Some reflections for cultural professionals about mondialité in cultural events.


The present world, dominated by high-speed information, easy access to knowledge and powerful cross-fertilisation of cultures, could on one hand ideally favour social and cultural integration by putting in contact different cultures, but on the other hand the shared feeling is that we are experiencing an increasing cultural globalisation, a sort of cultural holigopoly (held by the so-called western world) imposing its rules upon other cultures.


Nowadays it seems more and more that society needs to choose either to be “globalised” and surrender to a progressive homologation of costumes, or “localised” and therefore opting for isolation in order to preserve its identity. In this nightmare scenario the words of  Edouard Glissant, a Martiniquais essayst and writer offer a third possible solution. In his book, called “Traité du tout-monde” he adopts another model with respect to mondialisation that flattens the peculiarity of each culture.


He crafts the word mondialité explained through the archipelagus model, where contact is inevitably necessary between cultures, that can reciprocally enrich, preserving their identities without the prevarication of any of them on the others. I believe in an increasing need of a mondialité vision and in cultural action as a mean to foster this education, especially for the young generation. Cultural initiatives can revitalise a city, promote group identity, build social cohesion; they can expand cultural boundaries and, through the contact with diversity and above all appreciation of diversity, foster interculturality and dialogue between inhabitants of a city, of a country, of the entire world.

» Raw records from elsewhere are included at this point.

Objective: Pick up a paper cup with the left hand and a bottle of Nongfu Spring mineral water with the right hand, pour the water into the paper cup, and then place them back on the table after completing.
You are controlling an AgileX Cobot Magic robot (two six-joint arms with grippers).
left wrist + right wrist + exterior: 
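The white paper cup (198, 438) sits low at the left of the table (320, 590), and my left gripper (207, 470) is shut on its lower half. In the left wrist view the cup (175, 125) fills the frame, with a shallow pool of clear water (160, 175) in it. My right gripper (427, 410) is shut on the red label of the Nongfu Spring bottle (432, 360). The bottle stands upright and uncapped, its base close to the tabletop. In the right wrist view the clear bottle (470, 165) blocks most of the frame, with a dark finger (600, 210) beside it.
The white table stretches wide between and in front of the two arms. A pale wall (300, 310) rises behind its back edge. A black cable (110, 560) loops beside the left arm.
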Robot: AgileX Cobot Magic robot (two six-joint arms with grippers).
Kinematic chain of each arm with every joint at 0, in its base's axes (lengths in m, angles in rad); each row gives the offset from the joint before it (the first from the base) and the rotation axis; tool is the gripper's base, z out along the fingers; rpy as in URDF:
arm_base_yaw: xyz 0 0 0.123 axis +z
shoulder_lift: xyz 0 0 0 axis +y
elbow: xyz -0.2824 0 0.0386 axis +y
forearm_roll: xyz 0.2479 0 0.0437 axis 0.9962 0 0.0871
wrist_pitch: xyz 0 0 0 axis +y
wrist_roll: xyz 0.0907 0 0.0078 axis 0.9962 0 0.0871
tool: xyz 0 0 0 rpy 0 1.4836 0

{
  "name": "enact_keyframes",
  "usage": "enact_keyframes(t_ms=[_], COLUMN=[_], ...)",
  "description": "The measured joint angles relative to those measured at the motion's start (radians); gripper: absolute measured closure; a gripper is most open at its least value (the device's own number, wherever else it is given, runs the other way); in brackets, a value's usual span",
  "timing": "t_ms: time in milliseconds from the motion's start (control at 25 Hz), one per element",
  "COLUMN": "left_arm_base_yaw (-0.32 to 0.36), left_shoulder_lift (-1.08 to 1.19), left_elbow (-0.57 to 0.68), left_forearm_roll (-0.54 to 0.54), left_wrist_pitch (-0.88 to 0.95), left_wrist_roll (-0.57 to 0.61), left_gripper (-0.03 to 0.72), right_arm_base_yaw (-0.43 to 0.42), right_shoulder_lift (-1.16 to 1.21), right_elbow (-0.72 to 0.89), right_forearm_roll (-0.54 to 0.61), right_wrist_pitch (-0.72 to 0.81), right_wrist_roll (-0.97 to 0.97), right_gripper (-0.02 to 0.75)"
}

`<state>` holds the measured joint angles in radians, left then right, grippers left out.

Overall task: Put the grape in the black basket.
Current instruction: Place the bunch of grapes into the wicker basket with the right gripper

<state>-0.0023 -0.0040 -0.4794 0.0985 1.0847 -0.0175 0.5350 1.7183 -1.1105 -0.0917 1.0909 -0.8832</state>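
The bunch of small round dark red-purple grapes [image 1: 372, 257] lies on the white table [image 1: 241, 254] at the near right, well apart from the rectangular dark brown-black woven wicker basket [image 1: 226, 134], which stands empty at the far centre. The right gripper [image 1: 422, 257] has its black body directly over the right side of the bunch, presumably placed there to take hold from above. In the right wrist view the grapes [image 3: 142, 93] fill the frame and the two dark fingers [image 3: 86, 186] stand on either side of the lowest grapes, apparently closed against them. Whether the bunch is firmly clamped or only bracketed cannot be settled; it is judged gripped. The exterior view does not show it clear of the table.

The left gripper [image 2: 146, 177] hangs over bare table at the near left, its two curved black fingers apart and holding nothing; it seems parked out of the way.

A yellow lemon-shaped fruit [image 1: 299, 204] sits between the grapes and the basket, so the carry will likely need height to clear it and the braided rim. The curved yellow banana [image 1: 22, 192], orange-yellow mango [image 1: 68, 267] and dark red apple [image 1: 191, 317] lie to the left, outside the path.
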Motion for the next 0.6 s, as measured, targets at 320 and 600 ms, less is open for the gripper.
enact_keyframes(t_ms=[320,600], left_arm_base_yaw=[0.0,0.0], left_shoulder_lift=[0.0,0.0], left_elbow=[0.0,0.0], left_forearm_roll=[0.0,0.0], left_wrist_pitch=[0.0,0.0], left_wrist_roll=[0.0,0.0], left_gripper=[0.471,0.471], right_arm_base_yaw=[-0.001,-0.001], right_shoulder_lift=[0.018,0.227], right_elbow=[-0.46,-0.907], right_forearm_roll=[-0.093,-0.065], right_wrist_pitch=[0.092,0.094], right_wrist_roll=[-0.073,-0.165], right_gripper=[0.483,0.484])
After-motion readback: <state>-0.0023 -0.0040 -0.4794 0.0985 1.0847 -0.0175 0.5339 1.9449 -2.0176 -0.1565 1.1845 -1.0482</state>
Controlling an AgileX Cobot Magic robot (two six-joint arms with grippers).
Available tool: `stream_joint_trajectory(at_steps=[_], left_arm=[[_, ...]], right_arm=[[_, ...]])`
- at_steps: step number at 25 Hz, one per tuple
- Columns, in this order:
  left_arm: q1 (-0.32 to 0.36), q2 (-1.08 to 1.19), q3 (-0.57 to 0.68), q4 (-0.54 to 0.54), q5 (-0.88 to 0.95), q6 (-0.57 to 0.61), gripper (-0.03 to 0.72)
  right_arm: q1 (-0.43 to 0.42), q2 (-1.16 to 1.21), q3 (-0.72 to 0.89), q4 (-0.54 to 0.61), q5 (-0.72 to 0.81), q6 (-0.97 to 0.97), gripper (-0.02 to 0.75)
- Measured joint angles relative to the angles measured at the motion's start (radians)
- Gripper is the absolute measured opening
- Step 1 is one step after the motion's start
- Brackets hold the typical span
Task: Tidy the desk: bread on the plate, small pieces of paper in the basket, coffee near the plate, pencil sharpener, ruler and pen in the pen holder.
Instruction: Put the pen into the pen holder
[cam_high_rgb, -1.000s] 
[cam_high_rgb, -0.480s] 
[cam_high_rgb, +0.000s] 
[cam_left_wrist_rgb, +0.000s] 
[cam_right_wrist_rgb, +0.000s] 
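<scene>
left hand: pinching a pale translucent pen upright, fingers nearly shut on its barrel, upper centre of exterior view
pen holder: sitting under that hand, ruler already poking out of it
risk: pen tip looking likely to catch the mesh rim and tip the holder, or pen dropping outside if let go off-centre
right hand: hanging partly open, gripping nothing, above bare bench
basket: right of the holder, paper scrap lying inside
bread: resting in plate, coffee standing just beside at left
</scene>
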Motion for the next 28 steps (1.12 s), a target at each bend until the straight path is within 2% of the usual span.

Questing for a virtuous example of cultural mondialité I found myself in Portugal, in search of an example to develop the audience to diversity in the music field at FMM Festival Musicas do Mundo, a folkloric music festival held every year in the small town of Sines. Portugal can be considered the bridge that connects Europe to the Latin and African world for its population, being a melting pot of cultures, and Sines, being Vasco da Gama’s birthplace, the historical connection to the intercultural revolution that was brought about by the navigator’s travels. Sines, having been an important port and industrial centre, became strongly multiethnical during the years but in the centuries it progressively became peripheral, losing its ancient importance.


FMM, created by the Municipality to revitalize the town centre, in 17 years of existence through its cultural offer made Sines become again a reference point to discover new worlds with an increasing public of 100.000 spectators. FMM, with the current offer of 40 concerts from 30 different Countries can be considered an expression of the ‘genius loci’ besides ‘genius mundi’ where eastern music meets Asia, Africa, America, Oceania in a reciprocal enrichment, representing the ideal “archipelagus model”.


The importance of this event relies in its will to eradicate the concept of folkloric music being something necessarily static or “isolated” but something connected both to roots and dynamism, evolving while travelling around the world with influences and migrations but at the same time preserving its fundamental identity. This means that folkloric music is about origins, metamorphosis and contamination as Alessandro Portelli underlined in the opening conference of the festival. The audience is invited to explore cultures through music meeting artists with mixed Cultural backgrounds as well as very traditional performers, absorbing the concept that tradition and experimentation can meet.


The festival is characterized by the crossing of genres as fado, rap, flamenco, bossanova, Jazz, gnawa, experimental rock , classical indian music, samba, cumbia, electronica, percussion music, reggae, funky, soul, blues, and countries, as Mali, Brazil, Guinée-Bissau, Angola, China, Korea, France, Spain, Congo, U.S.A, Madagascar, India.


At FMM the spectator realizes the existence of a parallel world to the eastern mainstream music.


Nevertheless appreciation of diversity is a complex process and needs time. The role of Cultural professionals is to find the right approach to couple the activities of audience development with audience loyalty and exert a pedagogic function in order to change the mode of perception, filtered by social codes. As underlined by Pierre Bourdieu, readability of an artistic expression varies between the code that it objectively requires and the competence of the individual, i.e. the degree to which the social code is mastered.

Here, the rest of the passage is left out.